◎ What’s Happening Inside an Ethernet Switch ? ( Or Network Switches for Virtualization People )

I was going to call this article “Ethernet Switches for Virtualization Engineers” but, really, everyone should have some understanding of the internals of an Ethernet switch. But particularly I want to focus on how multicast and broadcasts are handled in a high-speed, low latency environment like a Data Centre Network.

It’s vital to understand that latency is critical to your application performance. It is common for a single transaction to take hundreds of round trips so a small increase in latency on each round trip has a large impact on the perceived performance. The client will send a chunk of data and wait for acknowledgement. Even setting up the TCP connection takes a few round trip – remember that TCP sessions are setup, and each data transfer is confirmed.

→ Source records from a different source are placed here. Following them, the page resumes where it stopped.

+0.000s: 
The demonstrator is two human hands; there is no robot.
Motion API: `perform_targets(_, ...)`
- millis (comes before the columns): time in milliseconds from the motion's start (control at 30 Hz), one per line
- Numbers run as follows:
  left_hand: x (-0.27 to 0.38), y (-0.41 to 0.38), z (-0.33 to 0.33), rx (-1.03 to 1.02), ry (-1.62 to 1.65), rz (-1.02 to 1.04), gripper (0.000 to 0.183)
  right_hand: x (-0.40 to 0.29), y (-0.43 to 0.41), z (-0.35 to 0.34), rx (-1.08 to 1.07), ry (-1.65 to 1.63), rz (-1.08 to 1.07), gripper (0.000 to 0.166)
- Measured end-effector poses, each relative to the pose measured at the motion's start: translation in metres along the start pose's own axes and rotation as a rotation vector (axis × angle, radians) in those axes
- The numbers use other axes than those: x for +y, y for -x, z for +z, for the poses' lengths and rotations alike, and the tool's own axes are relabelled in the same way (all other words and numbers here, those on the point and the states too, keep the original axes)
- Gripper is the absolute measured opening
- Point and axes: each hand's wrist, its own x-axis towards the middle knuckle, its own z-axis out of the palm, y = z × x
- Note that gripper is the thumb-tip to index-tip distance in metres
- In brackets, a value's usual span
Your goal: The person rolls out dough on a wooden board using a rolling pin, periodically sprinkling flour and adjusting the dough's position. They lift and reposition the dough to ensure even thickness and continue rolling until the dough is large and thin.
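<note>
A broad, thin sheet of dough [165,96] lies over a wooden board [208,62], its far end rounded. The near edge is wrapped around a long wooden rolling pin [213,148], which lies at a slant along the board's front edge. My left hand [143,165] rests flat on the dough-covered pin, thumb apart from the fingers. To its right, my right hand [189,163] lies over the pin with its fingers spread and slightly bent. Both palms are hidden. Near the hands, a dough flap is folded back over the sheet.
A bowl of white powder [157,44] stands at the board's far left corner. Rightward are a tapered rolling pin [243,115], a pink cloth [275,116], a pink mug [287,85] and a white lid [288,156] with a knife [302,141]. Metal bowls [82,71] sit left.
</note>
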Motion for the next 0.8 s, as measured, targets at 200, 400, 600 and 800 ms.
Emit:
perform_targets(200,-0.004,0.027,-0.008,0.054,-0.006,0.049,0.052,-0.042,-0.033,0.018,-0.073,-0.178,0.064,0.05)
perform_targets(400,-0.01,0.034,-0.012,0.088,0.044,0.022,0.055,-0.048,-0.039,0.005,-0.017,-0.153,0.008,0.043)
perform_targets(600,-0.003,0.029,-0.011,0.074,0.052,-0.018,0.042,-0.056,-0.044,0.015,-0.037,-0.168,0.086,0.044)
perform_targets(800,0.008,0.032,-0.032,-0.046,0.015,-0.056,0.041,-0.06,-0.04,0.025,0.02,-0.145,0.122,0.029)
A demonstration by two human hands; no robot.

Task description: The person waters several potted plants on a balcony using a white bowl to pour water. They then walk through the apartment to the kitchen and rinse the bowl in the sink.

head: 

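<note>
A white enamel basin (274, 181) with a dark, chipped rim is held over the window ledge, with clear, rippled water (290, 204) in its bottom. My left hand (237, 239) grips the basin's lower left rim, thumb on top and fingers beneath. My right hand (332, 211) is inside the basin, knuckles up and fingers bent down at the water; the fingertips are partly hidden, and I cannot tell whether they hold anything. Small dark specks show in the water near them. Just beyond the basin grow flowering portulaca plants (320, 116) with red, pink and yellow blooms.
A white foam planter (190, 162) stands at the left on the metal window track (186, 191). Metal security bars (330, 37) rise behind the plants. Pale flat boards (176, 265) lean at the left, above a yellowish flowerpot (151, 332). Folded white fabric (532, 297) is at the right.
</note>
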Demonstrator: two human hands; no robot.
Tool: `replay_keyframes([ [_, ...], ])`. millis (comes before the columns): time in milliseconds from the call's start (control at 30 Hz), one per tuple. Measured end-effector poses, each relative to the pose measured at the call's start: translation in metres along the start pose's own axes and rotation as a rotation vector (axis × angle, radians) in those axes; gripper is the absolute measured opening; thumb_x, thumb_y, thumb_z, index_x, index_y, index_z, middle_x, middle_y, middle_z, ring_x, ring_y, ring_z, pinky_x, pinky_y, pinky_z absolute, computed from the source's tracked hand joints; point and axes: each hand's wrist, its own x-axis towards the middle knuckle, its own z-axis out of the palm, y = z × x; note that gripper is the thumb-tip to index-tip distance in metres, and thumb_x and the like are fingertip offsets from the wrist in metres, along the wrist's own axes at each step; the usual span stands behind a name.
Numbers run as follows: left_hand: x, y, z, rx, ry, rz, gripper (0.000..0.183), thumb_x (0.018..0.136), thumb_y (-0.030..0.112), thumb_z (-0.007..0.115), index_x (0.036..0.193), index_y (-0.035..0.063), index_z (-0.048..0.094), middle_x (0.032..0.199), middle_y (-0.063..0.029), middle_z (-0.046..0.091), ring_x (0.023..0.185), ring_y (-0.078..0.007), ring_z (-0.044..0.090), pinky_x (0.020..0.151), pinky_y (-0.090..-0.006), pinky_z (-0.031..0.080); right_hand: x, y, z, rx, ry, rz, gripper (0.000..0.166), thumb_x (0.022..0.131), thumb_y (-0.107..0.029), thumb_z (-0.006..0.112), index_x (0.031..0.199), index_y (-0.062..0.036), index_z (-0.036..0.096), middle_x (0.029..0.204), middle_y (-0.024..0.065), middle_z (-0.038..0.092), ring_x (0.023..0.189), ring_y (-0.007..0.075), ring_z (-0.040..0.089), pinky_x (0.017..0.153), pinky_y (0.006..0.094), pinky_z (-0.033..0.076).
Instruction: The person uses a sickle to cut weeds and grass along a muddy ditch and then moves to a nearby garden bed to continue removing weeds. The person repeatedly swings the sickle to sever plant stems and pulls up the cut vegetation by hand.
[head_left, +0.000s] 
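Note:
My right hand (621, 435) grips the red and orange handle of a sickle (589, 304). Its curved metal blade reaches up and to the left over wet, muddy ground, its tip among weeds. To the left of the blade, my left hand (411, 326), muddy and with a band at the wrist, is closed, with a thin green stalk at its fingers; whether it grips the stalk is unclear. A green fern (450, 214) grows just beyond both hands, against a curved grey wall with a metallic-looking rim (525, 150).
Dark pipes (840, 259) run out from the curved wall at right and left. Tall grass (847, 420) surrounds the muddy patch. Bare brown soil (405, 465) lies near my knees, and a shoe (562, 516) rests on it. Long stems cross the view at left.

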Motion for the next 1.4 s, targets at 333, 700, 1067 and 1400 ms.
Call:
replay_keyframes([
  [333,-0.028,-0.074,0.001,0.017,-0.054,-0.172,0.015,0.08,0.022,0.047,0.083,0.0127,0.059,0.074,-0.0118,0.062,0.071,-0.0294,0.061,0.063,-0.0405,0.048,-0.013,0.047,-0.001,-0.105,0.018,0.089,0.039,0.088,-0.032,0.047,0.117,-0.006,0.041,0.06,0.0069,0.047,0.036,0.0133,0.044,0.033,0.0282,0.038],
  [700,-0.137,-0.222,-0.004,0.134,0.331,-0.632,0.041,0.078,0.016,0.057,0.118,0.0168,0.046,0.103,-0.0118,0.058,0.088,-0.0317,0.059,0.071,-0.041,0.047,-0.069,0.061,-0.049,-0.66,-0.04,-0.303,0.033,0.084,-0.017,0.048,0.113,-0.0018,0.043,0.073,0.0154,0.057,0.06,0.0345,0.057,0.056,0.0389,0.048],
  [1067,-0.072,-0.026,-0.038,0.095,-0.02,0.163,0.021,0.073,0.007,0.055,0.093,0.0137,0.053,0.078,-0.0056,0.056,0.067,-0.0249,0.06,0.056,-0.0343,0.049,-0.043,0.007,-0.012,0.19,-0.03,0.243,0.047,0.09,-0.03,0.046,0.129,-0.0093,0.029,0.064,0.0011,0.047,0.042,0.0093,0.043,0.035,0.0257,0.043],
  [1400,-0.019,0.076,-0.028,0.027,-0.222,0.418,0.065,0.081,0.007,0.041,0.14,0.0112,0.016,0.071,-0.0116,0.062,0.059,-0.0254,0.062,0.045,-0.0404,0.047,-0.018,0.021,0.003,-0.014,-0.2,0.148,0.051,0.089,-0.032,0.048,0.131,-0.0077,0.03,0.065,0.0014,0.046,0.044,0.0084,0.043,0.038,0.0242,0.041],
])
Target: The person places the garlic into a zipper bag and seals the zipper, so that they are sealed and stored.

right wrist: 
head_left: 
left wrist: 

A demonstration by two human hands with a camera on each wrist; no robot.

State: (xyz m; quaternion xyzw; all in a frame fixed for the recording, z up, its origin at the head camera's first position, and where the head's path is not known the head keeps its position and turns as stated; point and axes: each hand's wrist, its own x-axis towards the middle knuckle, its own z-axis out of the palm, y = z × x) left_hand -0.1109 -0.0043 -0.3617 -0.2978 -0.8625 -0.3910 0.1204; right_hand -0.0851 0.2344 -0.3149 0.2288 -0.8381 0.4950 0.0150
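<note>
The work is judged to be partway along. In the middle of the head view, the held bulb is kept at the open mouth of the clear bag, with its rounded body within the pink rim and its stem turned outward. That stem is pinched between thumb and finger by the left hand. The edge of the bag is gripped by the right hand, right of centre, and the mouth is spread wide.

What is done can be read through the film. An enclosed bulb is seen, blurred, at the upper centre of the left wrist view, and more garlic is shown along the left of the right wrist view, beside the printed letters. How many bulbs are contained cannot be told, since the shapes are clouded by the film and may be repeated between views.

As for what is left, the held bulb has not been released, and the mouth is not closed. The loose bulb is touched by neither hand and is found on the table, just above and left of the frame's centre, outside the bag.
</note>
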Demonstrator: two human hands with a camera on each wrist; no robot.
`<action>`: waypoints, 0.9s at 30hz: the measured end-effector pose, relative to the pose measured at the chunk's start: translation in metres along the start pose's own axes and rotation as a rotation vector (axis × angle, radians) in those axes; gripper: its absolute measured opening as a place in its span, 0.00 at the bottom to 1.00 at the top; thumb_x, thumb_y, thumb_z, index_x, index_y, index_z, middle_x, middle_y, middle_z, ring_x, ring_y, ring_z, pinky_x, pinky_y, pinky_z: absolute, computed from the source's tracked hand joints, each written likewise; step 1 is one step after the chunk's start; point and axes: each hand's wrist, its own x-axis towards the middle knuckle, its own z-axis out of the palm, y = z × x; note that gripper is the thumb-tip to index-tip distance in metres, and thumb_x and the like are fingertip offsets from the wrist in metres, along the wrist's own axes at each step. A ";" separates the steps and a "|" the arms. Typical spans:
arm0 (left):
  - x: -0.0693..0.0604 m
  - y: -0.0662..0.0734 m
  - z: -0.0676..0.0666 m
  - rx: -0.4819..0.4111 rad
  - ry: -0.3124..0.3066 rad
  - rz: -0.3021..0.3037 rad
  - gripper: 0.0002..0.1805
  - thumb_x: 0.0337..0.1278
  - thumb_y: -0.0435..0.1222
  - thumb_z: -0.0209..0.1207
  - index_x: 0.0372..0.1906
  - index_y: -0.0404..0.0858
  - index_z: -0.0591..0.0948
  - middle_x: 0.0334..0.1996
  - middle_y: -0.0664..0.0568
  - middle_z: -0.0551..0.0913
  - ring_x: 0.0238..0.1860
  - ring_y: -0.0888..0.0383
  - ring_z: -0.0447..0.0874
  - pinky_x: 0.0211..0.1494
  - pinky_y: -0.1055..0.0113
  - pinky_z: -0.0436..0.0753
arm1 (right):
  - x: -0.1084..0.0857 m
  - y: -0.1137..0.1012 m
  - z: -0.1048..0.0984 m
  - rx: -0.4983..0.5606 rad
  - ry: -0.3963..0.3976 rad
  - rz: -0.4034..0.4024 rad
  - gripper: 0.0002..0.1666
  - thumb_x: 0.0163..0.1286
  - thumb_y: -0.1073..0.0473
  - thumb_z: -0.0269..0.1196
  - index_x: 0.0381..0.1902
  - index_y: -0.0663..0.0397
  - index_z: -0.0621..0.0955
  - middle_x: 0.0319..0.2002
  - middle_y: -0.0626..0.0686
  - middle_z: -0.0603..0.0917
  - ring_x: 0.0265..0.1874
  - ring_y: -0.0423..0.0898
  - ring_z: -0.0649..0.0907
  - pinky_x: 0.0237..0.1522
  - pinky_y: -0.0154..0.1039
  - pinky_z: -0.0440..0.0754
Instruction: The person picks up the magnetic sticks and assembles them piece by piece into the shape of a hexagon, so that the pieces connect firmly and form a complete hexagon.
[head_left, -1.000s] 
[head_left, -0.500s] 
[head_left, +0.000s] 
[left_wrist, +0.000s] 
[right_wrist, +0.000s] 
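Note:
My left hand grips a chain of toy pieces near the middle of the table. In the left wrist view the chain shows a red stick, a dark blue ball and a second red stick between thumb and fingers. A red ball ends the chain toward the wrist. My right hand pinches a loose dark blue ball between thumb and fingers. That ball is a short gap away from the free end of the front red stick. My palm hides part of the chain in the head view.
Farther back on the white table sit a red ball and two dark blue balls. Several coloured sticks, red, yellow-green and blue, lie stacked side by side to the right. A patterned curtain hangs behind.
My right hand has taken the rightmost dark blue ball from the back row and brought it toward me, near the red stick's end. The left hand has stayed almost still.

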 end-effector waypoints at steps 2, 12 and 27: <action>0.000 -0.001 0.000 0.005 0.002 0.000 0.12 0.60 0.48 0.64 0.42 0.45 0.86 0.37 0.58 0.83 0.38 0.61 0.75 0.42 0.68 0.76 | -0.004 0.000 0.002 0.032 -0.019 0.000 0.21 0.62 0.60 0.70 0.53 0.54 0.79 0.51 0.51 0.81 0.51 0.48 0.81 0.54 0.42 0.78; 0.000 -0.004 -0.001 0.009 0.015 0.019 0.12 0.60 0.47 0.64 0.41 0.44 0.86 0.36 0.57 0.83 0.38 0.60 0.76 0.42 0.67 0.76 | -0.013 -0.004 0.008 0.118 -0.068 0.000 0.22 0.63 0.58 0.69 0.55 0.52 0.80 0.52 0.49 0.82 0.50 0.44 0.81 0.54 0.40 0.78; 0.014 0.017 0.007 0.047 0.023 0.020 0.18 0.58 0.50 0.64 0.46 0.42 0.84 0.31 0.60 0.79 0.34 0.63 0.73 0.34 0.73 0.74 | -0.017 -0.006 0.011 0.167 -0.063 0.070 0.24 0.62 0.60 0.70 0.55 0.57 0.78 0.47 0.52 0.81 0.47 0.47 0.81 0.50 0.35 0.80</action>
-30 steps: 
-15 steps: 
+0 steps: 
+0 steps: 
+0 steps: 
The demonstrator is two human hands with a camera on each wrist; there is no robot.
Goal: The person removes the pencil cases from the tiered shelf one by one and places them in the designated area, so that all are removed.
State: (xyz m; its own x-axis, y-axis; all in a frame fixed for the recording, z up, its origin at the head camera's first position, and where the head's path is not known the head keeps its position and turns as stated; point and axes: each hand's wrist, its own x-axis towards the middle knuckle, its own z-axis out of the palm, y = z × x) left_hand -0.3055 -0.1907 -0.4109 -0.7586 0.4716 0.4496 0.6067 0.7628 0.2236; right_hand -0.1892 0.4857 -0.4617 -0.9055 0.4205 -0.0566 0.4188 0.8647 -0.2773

what-inside-an-ethernet-switch-how-work-1

TCP Three Way Handshake

A modern network chassis switch (at time of writing) will have latency around 10 microseconds measured port to port. For example, a Cisco Nexus 7000 is about 8 microseconds & Brocade VDX 8770 claims less than 5 microseconds. There are many reasons why a switch can be faster or slower depending on silicon, backplane, architecture but lets consider just one.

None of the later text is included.